Beginnings

Maybe I’m reading too much into it, but it seems all of my children’s births have been demonstrative of the personalities they went on to reveal.

My oldest came on time, but did not come easily.  Labor started just a day past my due date, but was 36 hours long, a good length of that stalled at 8cm, and fraught with periods of dangerous drops in heart rate.  Near the end he did not recover from one such drop in HR, and we were rushed to the OR for an emergency C-section.  Before the doctor started cutting, his HR stabilized.  We all waited silently to see if it would stay that way, and finally the doctor declared that I could try pushing, since I was 10cm by then.  They took me back to the birthing room and I pushed for the next two hours.  Finally, finally, my little boy emerged, head bulbous and screaming with indignation.  He was the most beautiful creature I had ever laid eyes on.
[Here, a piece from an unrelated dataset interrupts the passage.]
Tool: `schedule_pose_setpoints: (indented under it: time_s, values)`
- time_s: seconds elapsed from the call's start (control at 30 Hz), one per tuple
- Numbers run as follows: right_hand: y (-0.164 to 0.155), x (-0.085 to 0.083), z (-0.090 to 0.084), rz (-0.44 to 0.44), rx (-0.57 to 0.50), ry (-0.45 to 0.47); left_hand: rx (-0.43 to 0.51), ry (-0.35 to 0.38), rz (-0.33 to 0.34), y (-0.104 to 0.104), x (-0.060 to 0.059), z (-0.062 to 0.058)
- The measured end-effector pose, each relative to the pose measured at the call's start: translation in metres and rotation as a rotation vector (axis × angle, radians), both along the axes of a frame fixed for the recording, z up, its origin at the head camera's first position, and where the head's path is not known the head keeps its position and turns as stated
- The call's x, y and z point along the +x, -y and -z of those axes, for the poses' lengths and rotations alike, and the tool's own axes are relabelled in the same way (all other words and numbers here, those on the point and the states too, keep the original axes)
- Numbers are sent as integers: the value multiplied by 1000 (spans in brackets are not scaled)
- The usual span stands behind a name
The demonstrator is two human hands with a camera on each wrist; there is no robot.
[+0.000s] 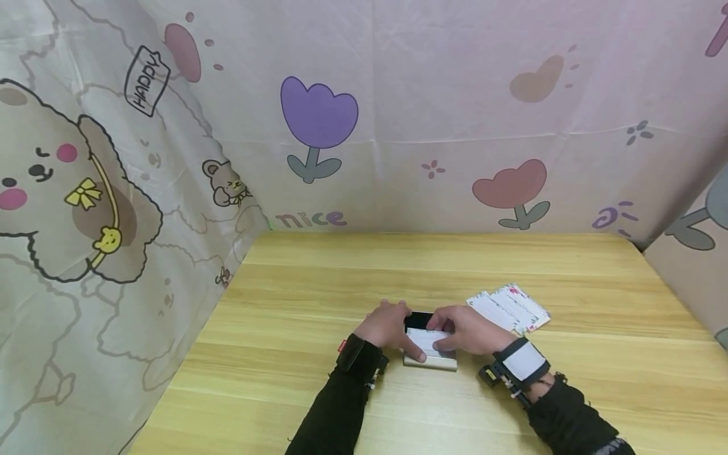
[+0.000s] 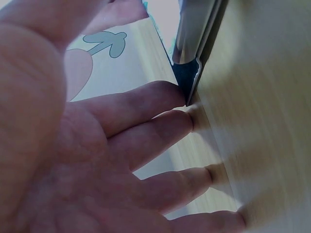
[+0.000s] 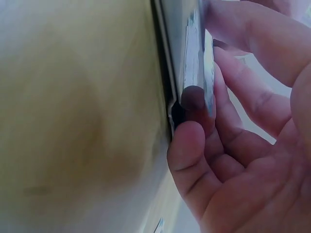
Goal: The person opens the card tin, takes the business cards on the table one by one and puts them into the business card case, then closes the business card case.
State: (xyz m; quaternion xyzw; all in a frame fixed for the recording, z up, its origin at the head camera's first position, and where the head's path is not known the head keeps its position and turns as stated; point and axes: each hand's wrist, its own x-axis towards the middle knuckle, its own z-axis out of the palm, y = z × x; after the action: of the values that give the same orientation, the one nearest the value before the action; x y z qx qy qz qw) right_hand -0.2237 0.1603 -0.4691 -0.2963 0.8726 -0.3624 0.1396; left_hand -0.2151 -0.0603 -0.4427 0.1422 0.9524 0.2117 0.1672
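In the lower middle of the head view, the case I work at has a smooth, glossy silver edge that looks like metal, with a black panel behind; its cards seem matt paper, like the loose cards at centre right. My sleeves are matt black cloth, the tabletop smooth-looking wood grain, the backdrop above creased cloth

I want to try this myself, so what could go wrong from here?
The cards at the right grip might catch or bend against the holder, since they lie right against it. The holder could slide on the tabletop if the left grip, touching it, eases off. The loose cards lie just beyond the right grip and could get brushed aside.
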Motion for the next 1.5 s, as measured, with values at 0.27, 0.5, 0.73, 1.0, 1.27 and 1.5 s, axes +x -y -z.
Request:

Like his birth, my oldest son has always been a worried, nervous child.  He drags his feet, heels dug in, at difficult tasks.  He is concerned about new things and what is happening next.  But in the end he stays the distance.  He’s thoughtful, sensitive, and loyal.

My daughter’s birth was a whirlwind.  Like her older brother, she too was right on time.  Prodromal labor started at 11pm the night of her due date.  Active labor started at 1am, and she was in my arms by 2.  We nearly had her in the street, and as it was, we only made it into the exam room of our birthing center, missing the gorgeous birthing suite with jacuzzi tub altogether.  She arrived ten minutes after the sleepy, harried midwife fumbled to unlock the doors in her nightgown.  My daughter is an unapologetically loud, passionate, and fearless child.  She eagerly dives into to new situations with 110% energy every time, just as she did with her birth.
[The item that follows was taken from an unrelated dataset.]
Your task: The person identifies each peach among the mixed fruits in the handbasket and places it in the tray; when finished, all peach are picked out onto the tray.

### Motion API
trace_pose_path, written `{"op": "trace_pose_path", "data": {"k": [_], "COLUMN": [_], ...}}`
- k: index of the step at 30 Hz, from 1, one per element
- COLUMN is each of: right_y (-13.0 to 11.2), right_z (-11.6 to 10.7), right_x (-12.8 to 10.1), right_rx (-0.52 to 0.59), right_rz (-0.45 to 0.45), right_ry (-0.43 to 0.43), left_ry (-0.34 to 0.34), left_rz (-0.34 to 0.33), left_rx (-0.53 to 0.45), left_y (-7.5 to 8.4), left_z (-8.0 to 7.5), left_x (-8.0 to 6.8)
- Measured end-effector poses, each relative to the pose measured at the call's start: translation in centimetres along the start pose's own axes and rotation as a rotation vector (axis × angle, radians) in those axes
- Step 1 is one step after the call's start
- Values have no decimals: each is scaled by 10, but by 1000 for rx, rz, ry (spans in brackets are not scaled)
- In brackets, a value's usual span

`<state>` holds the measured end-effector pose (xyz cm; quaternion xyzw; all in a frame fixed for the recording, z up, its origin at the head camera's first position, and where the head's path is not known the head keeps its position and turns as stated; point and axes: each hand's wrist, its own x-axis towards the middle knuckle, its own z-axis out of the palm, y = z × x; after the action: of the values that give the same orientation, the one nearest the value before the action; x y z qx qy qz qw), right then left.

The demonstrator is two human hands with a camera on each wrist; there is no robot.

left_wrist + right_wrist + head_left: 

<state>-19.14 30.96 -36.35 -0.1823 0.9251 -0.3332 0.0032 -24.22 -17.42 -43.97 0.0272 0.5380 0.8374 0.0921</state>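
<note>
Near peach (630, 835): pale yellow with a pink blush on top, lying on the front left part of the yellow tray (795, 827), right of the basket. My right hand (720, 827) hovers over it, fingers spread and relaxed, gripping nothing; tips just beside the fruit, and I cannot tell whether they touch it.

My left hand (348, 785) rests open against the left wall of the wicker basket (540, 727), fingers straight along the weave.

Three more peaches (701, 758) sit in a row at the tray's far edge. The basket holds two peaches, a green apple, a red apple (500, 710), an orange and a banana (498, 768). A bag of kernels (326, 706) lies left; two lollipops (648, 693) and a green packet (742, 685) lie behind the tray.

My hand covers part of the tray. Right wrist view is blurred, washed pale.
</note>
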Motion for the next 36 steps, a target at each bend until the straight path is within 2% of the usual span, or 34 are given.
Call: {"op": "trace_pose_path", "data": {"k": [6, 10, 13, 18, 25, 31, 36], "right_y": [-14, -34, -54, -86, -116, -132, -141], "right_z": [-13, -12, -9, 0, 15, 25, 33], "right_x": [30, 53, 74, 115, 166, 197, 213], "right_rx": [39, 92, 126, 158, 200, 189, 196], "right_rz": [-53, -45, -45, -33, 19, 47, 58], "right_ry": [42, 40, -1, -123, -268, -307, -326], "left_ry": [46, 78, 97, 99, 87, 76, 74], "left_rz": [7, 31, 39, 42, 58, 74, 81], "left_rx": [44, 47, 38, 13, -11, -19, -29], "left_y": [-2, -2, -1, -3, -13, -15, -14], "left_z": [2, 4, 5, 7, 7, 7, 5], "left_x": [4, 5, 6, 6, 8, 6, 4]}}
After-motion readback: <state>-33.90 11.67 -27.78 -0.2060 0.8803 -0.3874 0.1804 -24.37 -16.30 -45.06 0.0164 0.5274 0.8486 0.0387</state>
My youngest too had a birth befitting his character.  It feels like some aspects of his Autism were present from in utero.  He has a very hard time with change, and a great deal of fear and anxiety in new environments.  So in retrospect it should be no surprise that he was determined not to exit the womb.  Unlike my other two who came right around their due dates, R was 11 days late, arriving at 41 weeks and 4 days.  I think he may have stayed in longer if I hadn’t tried every “natural” induction method google had to offer in the days before his birth.  We had a homebirth with midwives, so medication was not on the table.  My labor with him was extremely painful, unlike my unmedicated birth with my daughter, and the unmedicated portion of my birth with my oldest.  Having given birth twice already I was not anticipating that.  He had a very hard time descending into the birth canal until finally my midwife reached in and adjusted his position then used her hand to push my cervix aside while instructing me to push.  With her help he finally slipped into the birth canal.  When he came out he did not cry at first, though he was breathing just fine.  He was a very calm, quiet, and easy baby.  He was born in my bed and stayed there with me for several days.  When I was finally up for moving about more, we noticed that he cried whenever we took him off of our bed, but was calm and content as long as he was on that bed.  At that time his whole world was that bed, and he became upset whenever he was asked to explore beyond it.  Slowly he grew to expand his world to include the rest of the room, and eventually the rest of the house.  As he got older, we could not take him new places without having him snuggled into my breast in a carrier.  If I tried to remove him from the carrier he would wail.  We would go to fun places, like mommy & me playgroups, play spaces, and playgrounds.  I would see all the other babies his age crawling away from their mothers, interested in exploring the objects and environment around them.  R just wailed and wailed if I tried to remove him from his place against my chest in the carrier.  But as long as we were home or in a very familiar environment he was the happiest, easiest baby.